> _PROBLEM DETAILS_:
Leaving out each picture, transcribe the lines of the listing below exactly from the first through the line that contains "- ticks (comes".

> _DATA FOR ANALYSIS_:
---+---

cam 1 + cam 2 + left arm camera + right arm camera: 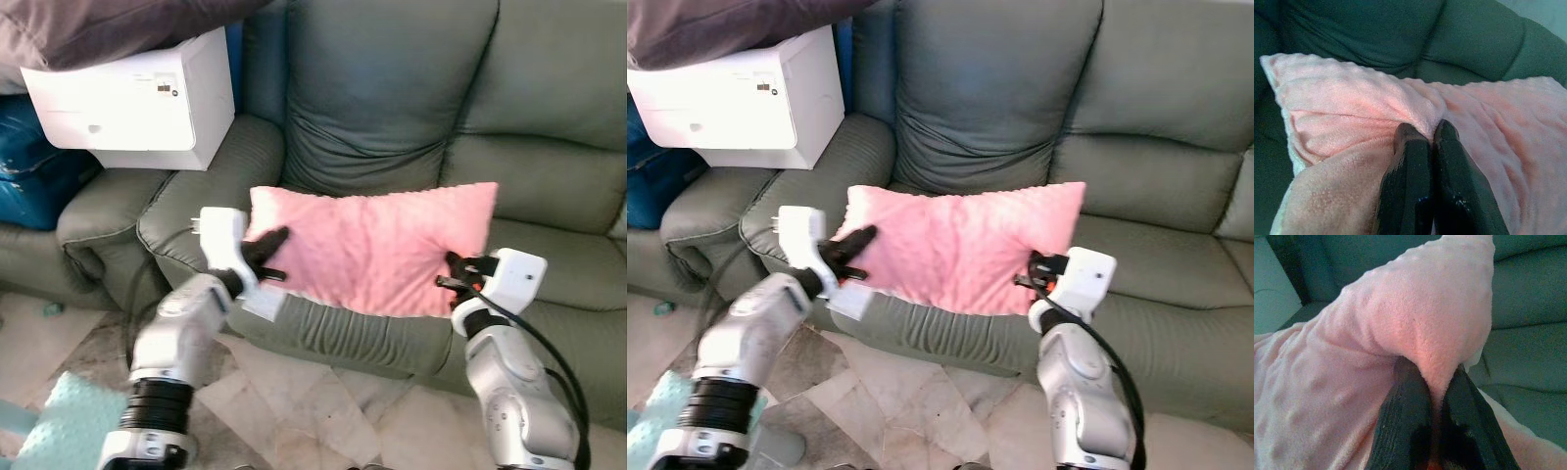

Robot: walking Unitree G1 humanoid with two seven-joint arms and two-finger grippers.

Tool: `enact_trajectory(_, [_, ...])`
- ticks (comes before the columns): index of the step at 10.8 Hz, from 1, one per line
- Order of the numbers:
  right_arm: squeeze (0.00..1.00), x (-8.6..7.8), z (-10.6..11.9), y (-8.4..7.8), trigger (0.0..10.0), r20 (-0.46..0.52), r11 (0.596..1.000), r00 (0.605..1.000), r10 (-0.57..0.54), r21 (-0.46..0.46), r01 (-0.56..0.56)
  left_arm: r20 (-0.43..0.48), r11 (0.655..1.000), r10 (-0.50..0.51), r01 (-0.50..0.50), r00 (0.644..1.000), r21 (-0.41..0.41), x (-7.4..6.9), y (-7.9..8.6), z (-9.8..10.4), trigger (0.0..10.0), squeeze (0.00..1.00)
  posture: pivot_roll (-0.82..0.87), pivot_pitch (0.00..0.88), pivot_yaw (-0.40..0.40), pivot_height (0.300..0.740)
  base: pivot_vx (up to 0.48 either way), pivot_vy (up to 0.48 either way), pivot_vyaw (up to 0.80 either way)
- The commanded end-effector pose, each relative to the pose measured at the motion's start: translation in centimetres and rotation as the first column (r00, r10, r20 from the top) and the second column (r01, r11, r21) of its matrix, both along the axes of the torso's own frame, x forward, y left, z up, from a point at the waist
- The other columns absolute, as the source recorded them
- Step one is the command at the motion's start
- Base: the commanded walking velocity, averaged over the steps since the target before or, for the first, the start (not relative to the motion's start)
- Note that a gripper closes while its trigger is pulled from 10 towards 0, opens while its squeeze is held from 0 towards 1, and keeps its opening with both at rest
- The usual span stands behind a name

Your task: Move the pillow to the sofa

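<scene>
Pink pillow point(377, 245) is over the sofa point(392, 108) seat, near the front edge of the left-hand cushion, upper edge leaning toward the backrest. I cannot tell whether its weight is fully on the cushion or partly carried.

Left gripper point(263, 257) is at the pillow's left side, fingers point(1410, 166) pressed together with a fold of pink fabric pinched between the tips. Right gripper point(458, 274) is at the pillow's lower right corner, fingers point(1405, 401) narrow, clamped on a bunched wad of fabric.

Step in hand, as I judge it: placement, the last part of the carry. The next move calls for lowering until the pillow rests on the seat, spreading both pairs of fingers, then drawing the arms back toward the front edge without snagging the plush.

Around: white box point(137, 98) sits on the sofa's left armrest with dark cloth point(88, 29) draped over it, blue bag point(34, 166) beyond. All are well apart from the pillow; nothing blocks the release.
</scene>
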State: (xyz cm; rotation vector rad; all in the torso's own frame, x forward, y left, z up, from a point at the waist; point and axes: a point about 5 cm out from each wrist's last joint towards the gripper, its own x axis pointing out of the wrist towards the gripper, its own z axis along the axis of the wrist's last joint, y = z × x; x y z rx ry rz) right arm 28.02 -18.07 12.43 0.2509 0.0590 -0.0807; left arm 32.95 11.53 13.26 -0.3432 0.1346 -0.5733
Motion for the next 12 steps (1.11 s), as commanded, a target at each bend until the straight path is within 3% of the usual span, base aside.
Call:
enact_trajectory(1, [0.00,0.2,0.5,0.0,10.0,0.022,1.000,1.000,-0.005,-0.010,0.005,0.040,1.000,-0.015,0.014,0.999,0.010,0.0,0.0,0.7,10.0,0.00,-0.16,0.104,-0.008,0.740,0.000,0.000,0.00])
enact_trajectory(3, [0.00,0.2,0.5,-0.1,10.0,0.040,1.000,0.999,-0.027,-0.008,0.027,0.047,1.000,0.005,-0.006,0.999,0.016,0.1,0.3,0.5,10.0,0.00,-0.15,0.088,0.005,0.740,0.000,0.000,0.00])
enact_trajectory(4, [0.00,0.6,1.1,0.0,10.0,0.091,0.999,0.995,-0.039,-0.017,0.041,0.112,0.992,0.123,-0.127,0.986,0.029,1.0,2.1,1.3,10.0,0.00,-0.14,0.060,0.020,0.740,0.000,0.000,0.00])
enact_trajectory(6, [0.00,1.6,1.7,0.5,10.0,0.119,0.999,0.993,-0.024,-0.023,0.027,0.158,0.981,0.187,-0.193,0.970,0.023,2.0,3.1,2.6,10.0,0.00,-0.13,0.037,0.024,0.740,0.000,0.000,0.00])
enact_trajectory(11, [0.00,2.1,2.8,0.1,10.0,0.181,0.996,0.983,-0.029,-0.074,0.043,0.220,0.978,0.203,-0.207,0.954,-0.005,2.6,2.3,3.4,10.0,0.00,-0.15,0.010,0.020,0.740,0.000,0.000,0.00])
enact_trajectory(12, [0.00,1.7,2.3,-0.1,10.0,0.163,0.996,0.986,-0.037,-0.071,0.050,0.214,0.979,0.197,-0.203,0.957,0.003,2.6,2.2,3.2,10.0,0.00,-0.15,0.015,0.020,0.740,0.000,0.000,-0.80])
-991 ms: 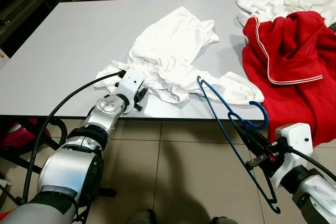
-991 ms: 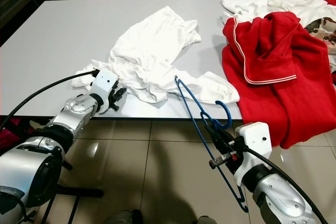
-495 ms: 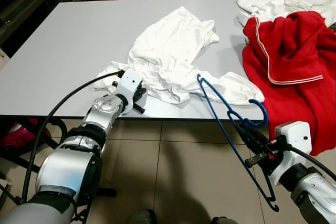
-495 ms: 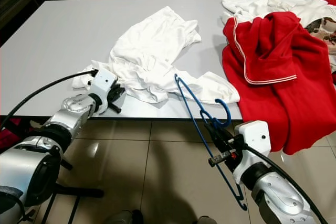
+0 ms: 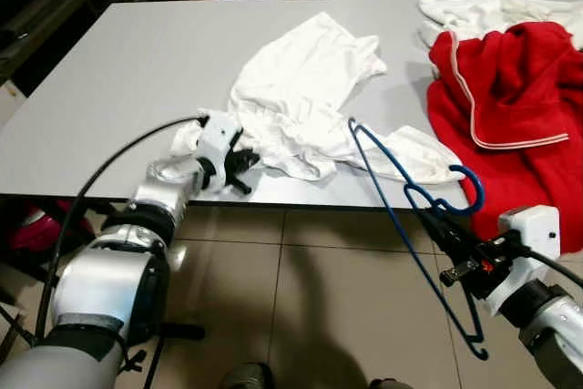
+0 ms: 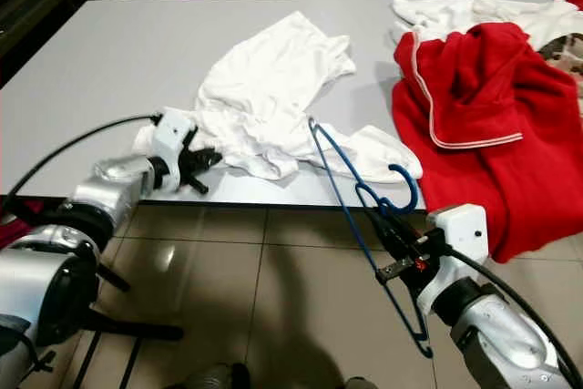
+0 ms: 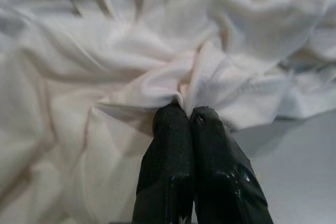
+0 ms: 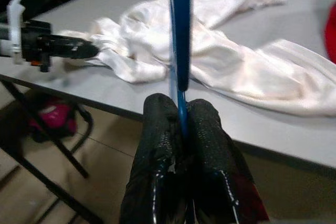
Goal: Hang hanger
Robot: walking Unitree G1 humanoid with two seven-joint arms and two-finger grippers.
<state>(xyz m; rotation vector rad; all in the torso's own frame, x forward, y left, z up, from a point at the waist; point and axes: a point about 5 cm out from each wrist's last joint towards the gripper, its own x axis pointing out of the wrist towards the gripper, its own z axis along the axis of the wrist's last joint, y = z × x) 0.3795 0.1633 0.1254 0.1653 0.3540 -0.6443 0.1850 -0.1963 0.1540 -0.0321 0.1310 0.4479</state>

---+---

> _EXPECTED ANSWER_:
cam 1 + cam 2 + left arm camera + right arm camera: 

Robot: walking Unitree G1 humanoid with two seven-joint arms and two-finger grippers.

Tool: `enact_trajectory(_, [_, ...])`
- ticks (comes before the columns): index of the step at 10.8 Hz, from 1, one per line

The response to the exercise is complete.